Alla lettura del verdetto, i legali difensori hanno espresso insoddisfazione, soprattutto per l’esclusione della premeditazione. L’avvocato Diego Capano ha sottolineato che, nonostante questo, la pena rimane l’ergastolo, come chiesto dalla Procura. Lo studio legale ha annunciato l’intenzione di fare appello, puntando sulle attenuanti generiche che finora non sono state riconosciute.

Indagini e confessioni: i dettagli dell’inchiesta

Le indagini si sono concentrate su Frumuzache dopo la scomparsa di Denisa Paun tra il 15 e il 16 maggio 2025. I magistrati di Prato e Pistoia, Luca Tescaroli e Leonardo De Gaudio, hanno guidato le indagini per ricostruire i fatti legati a entrambi i delitti.
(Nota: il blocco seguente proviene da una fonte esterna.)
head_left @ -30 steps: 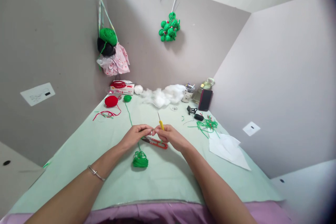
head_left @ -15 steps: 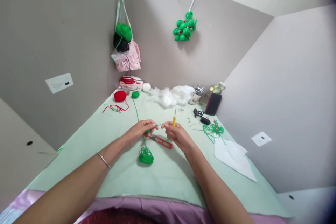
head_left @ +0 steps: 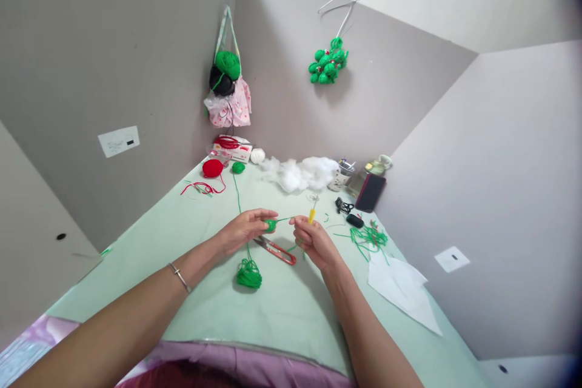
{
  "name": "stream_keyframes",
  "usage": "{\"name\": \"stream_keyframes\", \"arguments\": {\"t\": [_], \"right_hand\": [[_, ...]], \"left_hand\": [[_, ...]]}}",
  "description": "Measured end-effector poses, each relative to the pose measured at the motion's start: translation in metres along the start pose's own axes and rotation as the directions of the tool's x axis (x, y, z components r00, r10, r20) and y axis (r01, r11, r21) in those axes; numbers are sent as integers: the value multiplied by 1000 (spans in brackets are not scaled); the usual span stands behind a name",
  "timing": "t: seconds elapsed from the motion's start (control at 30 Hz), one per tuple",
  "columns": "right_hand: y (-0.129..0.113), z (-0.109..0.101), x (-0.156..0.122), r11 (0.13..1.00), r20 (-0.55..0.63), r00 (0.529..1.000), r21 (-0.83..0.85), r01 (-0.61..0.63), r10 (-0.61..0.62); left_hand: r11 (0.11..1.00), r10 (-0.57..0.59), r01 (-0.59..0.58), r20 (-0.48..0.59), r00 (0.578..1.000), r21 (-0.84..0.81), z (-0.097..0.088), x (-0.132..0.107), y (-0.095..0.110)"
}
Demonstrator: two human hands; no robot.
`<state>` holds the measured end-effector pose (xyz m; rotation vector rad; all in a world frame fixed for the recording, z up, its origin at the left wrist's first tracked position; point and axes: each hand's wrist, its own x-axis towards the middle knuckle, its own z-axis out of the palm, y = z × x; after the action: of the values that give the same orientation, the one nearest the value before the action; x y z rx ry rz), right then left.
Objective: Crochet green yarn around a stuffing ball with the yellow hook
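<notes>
My left hand (head_left: pixel 243 229) pinches a small green crocheted piece (head_left: pixel 271 224) above the pale green table (head_left: pixel 159 236). My right hand (head_left: pixel 311 239) is closed around a yellow-handled crochet hook (head_left: pixel 311 213) whose metal tip points up. A green yarn strand (head_left: pixel 285 219) runs between the two hands. More green yarn hangs down from the left hand to a loose green pile (head_left: pixel 248 274) on the table. Red-handled snips (head_left: pixel 275 249) lie on the table just below both hands.
A red yarn ball (head_left: pixel 212 168), a small green ball (head_left: pixel 238 167) and white stuffing (head_left: pixel 297 172) sit at the back. A dark phone (head_left: pixel 370 191), green yarn scraps (head_left: pixel 366 236) and white paper (head_left: pixel 402 288) lie to the right. Green crocheted balls (head_left: pixel 328 62) hang on the partition.
My hands have drawn apart, stretching a green strand between them; the green piece now shows at my left fingertips. The camera has turned left, shifting the scene rightward.
</notes>
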<state>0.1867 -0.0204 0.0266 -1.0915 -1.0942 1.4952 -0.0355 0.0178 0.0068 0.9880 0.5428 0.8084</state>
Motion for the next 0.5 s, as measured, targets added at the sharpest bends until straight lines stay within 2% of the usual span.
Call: {"name": "stream_keyframes", "arguments": {"t": [0.1, 0.3, 0.5], "right_hand": [[0, 2, -1, 1000, 8, 1000, 0, 2, -2], [0, 5, -3, 1000, 18, 1000, 8, 3, -3], [-1, 5, -4, 1000, 15, 1000, 6, -4, 3]], "left_hand": [[1000, -30, 30, 15, 999, 5, 1, 0, -3], [996, -92, 91, 133, 987, 12, 9, -7, -2], [997, -65, 59, 125, 990, 56, 12, -5, -3]]}}
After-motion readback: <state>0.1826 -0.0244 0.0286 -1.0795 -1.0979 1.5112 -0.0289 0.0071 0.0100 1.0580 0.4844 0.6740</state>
Frumuzache, ritenuto capace di intendere e volere, ha confessato nel dettaglio i due omicidi.

Il corpo decapitato di Denisa Paun è stato trovato in un terreno vicino a Montecatini Terme, mentre per Ana Maria Andrei l’auto è stata recuperata nel box dell’abitazione di Frumuzache a Monsummano. Ana Maria era scomparsa nell’agosto 2024 ed è stata identificata come la prima vittima. Entrambe lavoravano come escort, un elemento che ha aiutato a delineare il movente e il modus operandi dell’imputato, ritenuti futili dalla Corte.

In aula la presenza silenziosa della famiglia

Durante la lettura della sentenza, Frumuzache era accompagnato dai familiari più stretti. La maglietta con la scritta fatta dalle figlie ha dato un tocco umano in una situazione che resta drammatica. Un’immagine che ha raccontato il lato privato di un uomo ora condannato a una pena durissima, pronunciata in un’aula bunker di Firenze.

L’ergastolo con isolamento diurno per 18 mesi mostra la fermezza con cui il sistema giudiziario ha affrontato un caso che ha scosso Montecatini Terme e Prato. Non c’è stata alcuna attenuante che potesse alleggerire la responsabilità di Frumuzache, riconosciuto colpevole di due omicidi compiuti in serie contro donne della sua stessa nazionalità.

Appello in vista: le prossime mosse della difesa

Nonostante la condanna pesante, i legali difensori non escludono di presentare ricorso in appello. La strategia punta a mettere in discussione l’esclusione della premeditazione e a chiedere il riconoscimento di attenuanti che possano ridurre la severità della pena.

L’aggravante per futili motivi è invece stata confermata, confermando la gravità del reato e la condanna all’ergastolo. Il processo, quindi, non è ancora concluso: per ora Frumuzache resta responsabile di due omicidi che hanno lasciato un segno profondo nelle province toscane coinvolte.